EXERCISE DIRECTIONS — Tally the lines below that contain "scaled". The number is the whole answer.

PROVIDED RECORDS —
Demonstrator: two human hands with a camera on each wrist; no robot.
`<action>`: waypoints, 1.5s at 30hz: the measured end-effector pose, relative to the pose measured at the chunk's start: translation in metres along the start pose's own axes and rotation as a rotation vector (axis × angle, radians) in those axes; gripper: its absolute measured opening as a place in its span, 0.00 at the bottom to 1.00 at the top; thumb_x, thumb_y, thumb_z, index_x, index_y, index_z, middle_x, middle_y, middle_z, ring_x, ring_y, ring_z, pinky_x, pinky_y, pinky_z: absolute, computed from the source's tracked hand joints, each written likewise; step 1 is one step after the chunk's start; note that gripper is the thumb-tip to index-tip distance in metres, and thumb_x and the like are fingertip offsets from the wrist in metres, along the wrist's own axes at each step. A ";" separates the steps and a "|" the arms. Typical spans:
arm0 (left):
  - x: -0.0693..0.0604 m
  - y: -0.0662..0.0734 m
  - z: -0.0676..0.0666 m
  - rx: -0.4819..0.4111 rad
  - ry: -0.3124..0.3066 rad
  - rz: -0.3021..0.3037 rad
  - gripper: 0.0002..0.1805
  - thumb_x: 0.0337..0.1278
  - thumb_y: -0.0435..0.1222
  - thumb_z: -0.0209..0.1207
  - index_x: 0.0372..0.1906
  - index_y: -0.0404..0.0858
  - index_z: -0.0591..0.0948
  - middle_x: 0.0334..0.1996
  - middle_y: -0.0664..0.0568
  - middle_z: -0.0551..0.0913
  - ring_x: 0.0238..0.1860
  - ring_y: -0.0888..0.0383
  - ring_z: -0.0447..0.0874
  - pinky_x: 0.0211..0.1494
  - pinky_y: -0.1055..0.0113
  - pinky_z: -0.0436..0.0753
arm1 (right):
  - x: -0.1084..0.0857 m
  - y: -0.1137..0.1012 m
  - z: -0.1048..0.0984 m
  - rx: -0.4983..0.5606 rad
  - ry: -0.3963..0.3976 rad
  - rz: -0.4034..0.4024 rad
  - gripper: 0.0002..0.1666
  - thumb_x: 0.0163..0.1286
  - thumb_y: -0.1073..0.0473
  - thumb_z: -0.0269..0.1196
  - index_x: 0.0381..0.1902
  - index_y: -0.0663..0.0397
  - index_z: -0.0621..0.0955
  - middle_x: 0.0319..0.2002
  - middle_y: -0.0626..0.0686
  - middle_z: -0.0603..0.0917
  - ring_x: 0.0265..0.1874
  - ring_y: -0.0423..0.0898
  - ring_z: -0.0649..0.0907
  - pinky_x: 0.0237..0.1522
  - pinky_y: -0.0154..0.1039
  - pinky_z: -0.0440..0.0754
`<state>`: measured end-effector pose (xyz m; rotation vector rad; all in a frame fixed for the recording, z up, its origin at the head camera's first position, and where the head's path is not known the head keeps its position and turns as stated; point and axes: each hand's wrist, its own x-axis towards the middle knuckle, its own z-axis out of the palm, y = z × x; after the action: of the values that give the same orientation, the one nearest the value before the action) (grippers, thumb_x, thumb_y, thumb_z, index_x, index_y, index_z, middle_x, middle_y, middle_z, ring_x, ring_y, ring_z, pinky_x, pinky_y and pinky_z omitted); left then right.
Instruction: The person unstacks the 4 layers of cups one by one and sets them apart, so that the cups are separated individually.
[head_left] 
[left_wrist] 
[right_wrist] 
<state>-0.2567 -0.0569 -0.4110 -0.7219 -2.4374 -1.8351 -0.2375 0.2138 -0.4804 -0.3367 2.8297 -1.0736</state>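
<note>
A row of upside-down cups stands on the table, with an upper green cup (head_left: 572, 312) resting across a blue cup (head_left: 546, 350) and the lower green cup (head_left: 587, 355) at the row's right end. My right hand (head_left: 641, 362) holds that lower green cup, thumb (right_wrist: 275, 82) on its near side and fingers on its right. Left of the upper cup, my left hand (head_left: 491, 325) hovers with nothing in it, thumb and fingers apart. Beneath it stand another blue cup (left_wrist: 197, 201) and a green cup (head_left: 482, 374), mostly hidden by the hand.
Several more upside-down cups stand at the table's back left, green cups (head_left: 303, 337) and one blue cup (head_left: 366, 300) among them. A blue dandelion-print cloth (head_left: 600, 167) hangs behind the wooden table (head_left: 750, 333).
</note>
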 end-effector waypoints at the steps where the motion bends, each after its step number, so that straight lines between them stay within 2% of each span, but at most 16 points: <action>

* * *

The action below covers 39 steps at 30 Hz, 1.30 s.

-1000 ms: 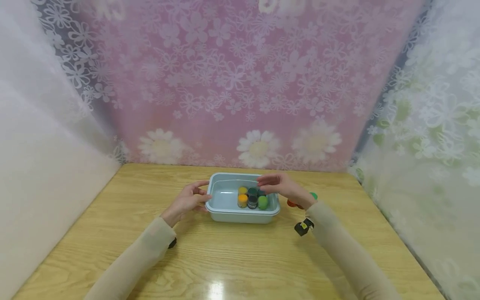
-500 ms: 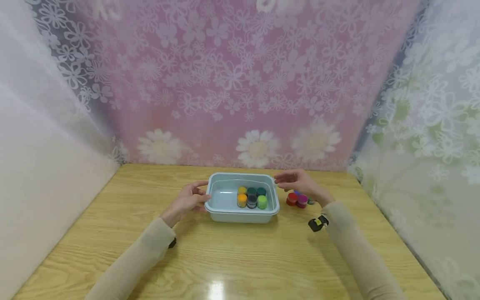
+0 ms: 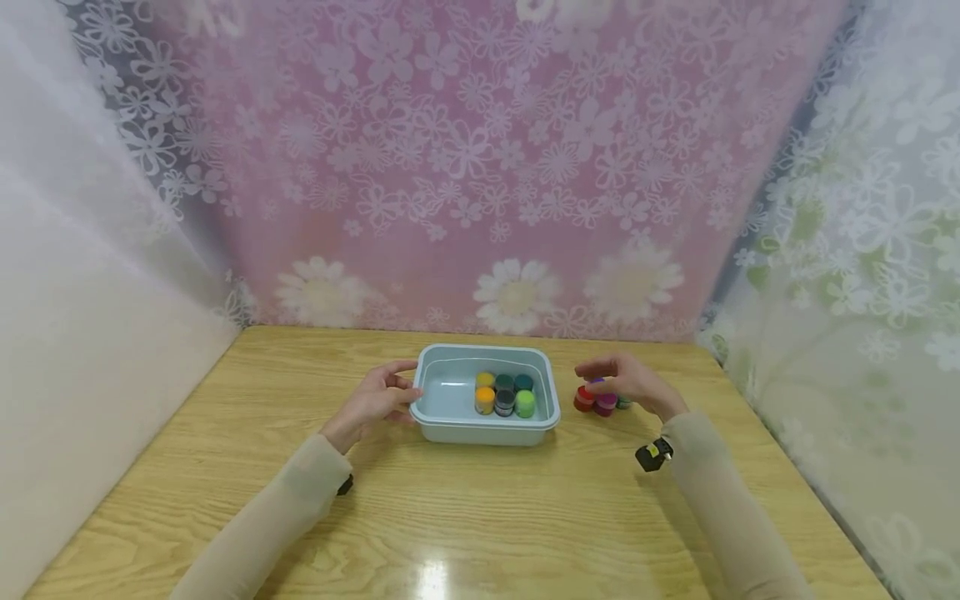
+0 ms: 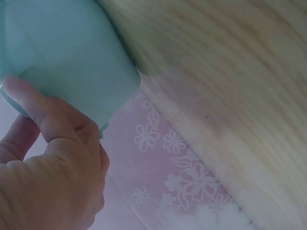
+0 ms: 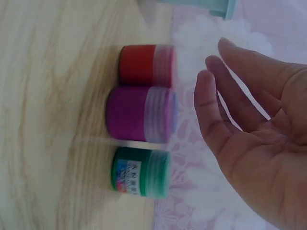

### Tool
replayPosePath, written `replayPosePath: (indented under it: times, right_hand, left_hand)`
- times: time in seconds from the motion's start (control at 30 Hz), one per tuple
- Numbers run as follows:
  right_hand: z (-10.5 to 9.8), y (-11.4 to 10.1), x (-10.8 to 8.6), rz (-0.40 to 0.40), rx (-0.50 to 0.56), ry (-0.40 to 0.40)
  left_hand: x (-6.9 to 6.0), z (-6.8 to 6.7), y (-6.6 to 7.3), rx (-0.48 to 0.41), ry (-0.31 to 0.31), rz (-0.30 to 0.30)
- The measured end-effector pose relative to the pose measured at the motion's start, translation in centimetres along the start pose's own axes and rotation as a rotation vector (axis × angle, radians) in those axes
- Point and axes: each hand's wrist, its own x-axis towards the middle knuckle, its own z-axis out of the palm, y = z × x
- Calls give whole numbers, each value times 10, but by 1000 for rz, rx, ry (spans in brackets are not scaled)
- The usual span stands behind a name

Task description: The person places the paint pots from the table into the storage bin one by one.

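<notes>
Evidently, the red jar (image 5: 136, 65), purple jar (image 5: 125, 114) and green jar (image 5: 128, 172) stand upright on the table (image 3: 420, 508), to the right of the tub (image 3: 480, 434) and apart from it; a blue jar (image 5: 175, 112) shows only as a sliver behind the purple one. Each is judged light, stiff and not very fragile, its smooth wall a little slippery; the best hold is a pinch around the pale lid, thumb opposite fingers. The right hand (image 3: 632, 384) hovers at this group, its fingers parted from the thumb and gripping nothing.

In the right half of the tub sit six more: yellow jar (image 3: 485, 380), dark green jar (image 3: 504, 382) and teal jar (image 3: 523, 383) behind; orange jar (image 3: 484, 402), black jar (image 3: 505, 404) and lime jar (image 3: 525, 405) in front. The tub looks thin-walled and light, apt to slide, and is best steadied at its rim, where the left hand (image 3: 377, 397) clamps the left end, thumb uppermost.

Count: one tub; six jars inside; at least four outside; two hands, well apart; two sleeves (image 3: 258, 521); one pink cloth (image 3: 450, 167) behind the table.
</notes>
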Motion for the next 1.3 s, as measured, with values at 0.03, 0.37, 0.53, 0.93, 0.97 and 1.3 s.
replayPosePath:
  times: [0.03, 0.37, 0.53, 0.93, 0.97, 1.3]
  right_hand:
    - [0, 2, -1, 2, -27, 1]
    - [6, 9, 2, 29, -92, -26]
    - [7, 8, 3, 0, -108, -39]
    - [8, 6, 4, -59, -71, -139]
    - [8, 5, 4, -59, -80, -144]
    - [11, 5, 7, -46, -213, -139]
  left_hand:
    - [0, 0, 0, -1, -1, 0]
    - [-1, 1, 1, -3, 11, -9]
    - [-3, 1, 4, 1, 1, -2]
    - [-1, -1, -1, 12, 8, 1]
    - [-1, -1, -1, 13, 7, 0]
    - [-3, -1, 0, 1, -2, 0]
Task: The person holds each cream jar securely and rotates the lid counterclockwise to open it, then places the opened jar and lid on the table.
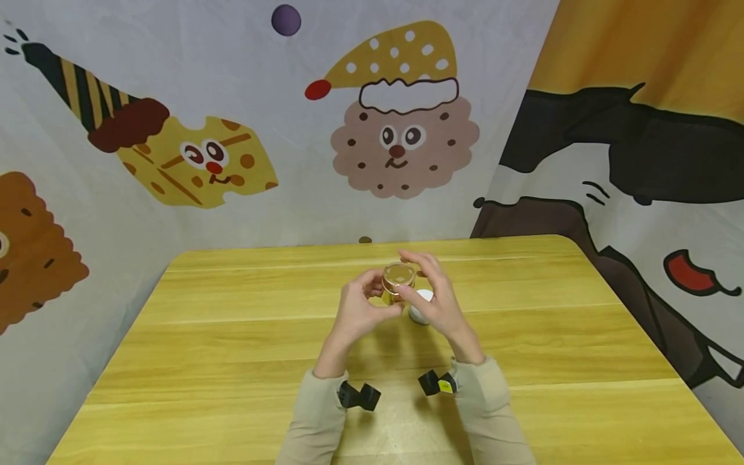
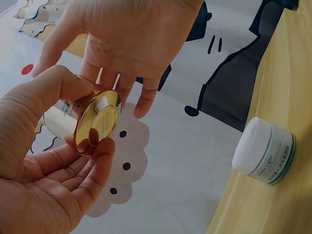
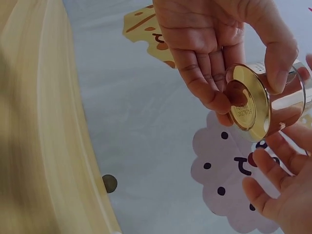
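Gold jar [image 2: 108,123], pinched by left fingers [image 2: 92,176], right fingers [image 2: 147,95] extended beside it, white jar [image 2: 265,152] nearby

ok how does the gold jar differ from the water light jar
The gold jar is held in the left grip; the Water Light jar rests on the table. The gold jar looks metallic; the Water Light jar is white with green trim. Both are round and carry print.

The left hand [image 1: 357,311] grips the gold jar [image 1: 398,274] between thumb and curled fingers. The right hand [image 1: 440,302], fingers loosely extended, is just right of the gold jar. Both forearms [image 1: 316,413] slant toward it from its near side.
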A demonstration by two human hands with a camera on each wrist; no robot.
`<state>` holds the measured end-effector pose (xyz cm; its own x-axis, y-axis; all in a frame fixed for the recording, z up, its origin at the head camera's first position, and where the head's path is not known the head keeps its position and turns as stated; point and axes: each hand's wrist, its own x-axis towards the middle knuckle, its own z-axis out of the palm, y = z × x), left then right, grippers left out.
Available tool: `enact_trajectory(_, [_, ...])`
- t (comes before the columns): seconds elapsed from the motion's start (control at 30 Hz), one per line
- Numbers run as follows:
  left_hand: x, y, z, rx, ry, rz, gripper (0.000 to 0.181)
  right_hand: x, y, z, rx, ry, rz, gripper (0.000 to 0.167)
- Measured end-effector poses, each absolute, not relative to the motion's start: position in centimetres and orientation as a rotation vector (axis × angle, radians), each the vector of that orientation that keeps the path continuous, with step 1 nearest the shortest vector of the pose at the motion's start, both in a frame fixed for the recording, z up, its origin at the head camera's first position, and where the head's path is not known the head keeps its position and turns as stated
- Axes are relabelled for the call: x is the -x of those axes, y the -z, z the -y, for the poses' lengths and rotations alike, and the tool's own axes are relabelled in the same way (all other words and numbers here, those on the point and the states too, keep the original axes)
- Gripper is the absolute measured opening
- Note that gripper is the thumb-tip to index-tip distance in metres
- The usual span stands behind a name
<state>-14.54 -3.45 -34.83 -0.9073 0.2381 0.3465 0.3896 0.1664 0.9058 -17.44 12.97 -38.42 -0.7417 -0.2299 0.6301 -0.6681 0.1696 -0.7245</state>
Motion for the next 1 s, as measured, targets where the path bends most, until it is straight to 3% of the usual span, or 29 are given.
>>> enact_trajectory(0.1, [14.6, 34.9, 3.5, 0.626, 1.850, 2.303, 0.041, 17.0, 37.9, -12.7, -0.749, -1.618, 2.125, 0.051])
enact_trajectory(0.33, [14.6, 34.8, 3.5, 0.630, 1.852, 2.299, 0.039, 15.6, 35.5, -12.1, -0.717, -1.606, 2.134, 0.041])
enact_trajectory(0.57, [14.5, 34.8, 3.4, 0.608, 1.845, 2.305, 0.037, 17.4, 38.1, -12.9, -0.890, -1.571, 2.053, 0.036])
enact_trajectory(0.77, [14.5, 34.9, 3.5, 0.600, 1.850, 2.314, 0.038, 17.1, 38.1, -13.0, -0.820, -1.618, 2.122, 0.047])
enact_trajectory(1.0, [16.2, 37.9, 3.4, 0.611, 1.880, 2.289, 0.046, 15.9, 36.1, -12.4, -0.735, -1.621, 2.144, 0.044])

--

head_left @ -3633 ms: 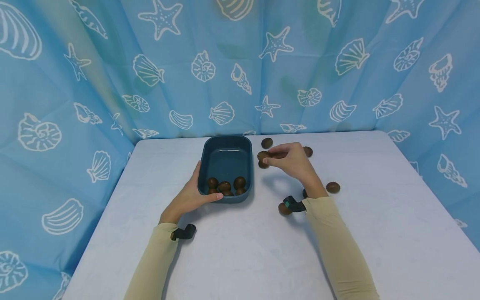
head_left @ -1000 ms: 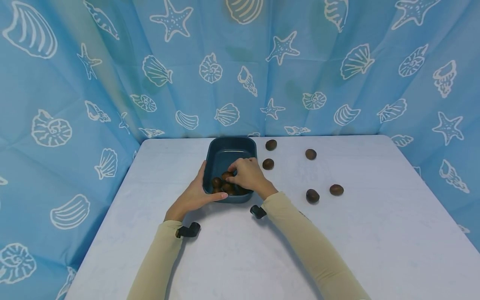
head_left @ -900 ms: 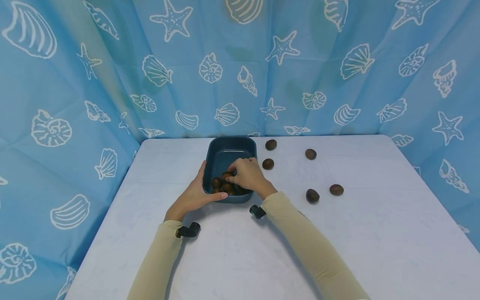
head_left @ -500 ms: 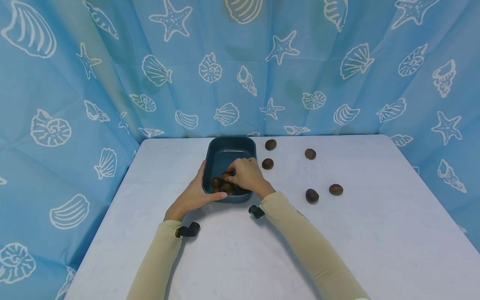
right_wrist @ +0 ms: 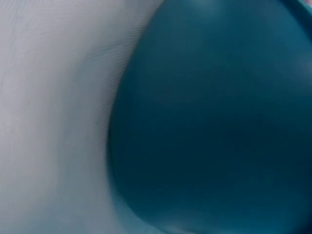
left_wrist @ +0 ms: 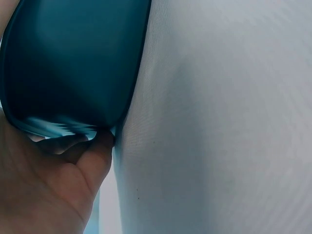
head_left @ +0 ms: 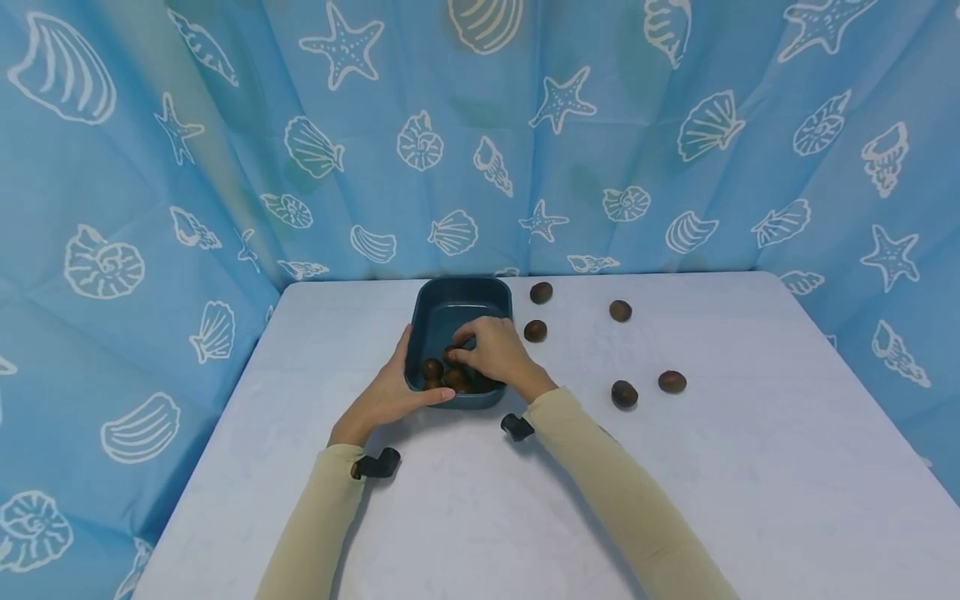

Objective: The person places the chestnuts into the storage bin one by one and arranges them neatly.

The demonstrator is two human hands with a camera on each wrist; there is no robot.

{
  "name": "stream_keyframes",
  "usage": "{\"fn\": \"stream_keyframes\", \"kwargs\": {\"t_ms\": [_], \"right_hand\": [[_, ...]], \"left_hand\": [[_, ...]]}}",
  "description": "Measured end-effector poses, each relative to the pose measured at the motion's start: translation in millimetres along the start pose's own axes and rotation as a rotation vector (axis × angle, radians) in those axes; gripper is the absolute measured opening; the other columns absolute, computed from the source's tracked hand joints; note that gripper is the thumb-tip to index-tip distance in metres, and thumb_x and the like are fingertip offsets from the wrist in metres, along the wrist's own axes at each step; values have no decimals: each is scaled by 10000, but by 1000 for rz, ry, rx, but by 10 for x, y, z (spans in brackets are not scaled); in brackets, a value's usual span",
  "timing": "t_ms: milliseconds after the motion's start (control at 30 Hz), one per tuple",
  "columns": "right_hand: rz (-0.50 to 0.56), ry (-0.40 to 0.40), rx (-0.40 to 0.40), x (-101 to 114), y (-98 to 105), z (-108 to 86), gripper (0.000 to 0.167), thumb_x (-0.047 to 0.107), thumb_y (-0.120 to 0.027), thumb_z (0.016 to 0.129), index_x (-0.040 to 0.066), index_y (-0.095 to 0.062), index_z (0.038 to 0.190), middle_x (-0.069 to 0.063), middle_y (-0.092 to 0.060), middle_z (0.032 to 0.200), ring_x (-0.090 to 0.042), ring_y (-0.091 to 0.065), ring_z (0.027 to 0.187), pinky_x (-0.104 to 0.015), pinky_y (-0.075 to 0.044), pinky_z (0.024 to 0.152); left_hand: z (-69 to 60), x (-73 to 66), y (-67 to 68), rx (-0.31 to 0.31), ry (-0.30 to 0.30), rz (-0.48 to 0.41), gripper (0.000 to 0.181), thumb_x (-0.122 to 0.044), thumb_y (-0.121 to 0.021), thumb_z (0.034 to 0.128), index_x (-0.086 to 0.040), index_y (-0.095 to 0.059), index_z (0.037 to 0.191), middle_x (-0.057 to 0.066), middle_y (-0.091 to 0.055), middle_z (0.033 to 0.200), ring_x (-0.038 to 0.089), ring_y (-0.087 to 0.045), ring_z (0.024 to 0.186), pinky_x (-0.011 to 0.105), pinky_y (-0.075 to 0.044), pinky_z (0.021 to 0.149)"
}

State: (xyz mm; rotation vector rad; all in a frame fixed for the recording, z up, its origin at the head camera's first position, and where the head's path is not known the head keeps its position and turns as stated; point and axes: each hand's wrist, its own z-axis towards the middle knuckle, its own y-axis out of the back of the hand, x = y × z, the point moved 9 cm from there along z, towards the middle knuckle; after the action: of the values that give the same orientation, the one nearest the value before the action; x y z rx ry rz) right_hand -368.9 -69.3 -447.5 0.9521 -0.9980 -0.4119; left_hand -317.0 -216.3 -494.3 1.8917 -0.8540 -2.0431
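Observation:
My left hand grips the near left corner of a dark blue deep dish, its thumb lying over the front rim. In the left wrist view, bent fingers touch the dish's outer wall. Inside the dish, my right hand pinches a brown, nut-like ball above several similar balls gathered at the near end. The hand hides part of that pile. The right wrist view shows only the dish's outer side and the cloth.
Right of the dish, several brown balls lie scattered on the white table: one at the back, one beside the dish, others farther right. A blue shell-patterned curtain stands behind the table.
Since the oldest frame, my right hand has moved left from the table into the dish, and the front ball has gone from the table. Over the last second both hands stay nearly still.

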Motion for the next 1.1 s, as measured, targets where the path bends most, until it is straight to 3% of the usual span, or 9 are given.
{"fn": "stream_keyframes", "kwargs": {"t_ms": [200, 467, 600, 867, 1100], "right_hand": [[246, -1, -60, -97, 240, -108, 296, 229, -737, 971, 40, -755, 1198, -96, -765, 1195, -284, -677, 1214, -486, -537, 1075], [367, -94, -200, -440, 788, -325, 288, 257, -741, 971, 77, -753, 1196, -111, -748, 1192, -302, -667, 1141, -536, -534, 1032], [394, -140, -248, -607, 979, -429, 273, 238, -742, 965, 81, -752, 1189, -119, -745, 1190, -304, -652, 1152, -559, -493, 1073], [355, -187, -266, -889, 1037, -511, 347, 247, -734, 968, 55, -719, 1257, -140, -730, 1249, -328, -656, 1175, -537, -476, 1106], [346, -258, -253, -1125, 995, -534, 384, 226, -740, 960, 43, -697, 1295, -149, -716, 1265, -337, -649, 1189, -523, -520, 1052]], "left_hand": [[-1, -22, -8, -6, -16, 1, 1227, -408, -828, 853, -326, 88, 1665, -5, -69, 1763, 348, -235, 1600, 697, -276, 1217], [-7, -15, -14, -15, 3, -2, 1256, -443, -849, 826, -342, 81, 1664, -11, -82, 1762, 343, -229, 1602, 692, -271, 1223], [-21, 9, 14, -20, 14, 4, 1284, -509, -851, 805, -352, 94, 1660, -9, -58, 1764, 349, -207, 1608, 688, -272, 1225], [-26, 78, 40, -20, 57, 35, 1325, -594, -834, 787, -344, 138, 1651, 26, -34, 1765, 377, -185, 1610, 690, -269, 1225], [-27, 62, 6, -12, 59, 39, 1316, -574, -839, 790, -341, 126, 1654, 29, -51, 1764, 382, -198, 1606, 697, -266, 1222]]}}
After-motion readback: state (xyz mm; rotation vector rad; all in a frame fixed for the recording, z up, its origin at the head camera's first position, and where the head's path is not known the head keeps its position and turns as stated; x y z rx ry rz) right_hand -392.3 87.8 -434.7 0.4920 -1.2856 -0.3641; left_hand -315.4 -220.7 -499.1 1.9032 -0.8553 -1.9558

EXPECTED OUTPUT — 2